Reproduce the listing that follows in full. Omit its images.

*** INFORMATION SHOWN Section Begins ***

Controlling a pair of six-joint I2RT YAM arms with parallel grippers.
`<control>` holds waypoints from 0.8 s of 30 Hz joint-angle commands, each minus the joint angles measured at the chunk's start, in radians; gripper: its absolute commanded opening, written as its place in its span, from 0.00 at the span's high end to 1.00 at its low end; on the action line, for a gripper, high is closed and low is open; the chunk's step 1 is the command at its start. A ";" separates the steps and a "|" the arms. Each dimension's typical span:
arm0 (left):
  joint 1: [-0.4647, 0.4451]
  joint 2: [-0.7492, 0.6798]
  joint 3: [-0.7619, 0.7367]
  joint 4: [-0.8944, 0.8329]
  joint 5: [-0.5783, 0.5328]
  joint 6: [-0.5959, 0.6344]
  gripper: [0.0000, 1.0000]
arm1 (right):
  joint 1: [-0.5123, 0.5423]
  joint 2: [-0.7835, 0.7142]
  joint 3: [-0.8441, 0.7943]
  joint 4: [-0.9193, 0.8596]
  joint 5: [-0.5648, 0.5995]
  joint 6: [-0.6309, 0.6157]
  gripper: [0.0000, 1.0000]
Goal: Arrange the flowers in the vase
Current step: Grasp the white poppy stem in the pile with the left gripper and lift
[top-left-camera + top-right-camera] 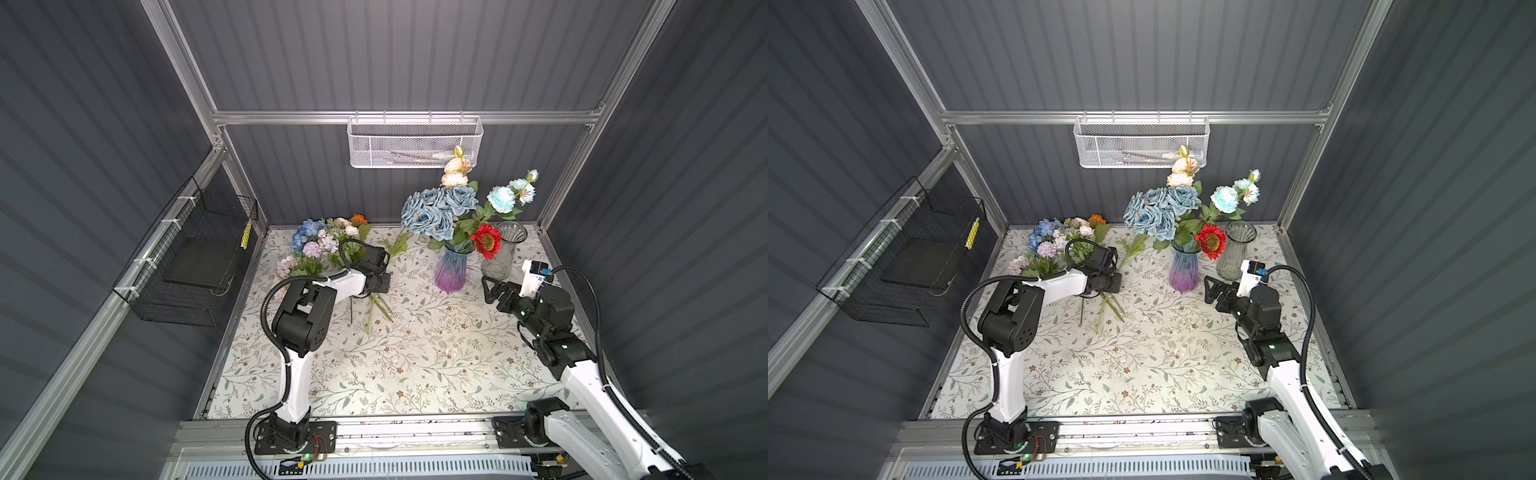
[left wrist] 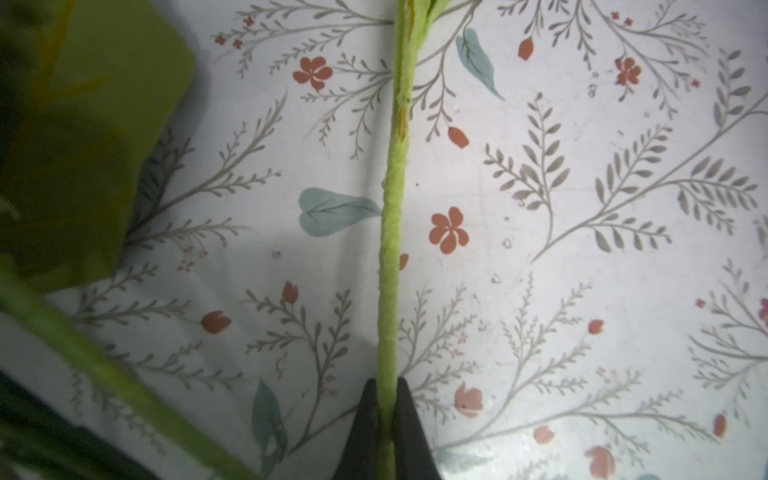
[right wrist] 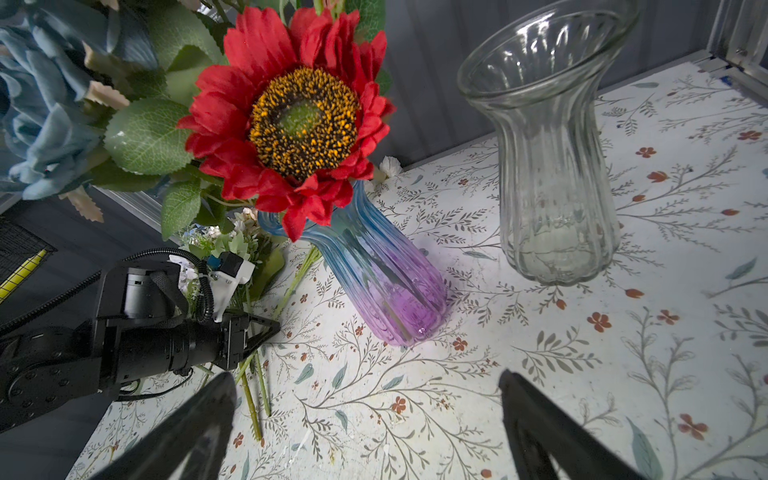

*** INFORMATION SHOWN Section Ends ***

EXERCISE ANSWER.
Controlling a pair of six-joint I2RT YAM arms with parallel grippers.
`<control>` holds waypoints from 0.8 s of 30 Hz joint-angle commands, each minus the joint angles measured at the chunk's start, in radians; gripper: its absolute commanded opening, written as its place in its span, from 0.00 at the span's high end to 1.00 at its low end; on the action line, for a gripper, high is closed and low is open; the chunk's step 1 is the command at its start. A ";" separates the steps and a "|" the arms. Each dimension's typical span:
arm0 (left):
  joint 1: [-0.4647, 0.4451]
  joint 2: [-0.7492, 0.6798]
  joint 3: [-0.7619, 0.7367]
  joint 4: [-0.8944, 0.8329]
  joint 5: [-0.5783, 0.5328]
  joint 6: [-0.5959, 0.6344]
  gripper: [0.0000, 1.0000]
arm1 (right):
  joint 1: [-0.5123, 0.5423]
  joint 2: [-0.7835, 0.7142]
  joint 3: [-0.8441, 0.7943]
  joint 4: [-0.9193, 0.8596]
  joint 5: [-0.5648, 0.5995]
  joint 6: [-0.6309, 0.6157]
  gripper: [0.0000, 1.0000]
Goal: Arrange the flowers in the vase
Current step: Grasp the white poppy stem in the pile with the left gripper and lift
[top-left-camera + top-right-camera] 
[left wrist] 
[right wrist] 

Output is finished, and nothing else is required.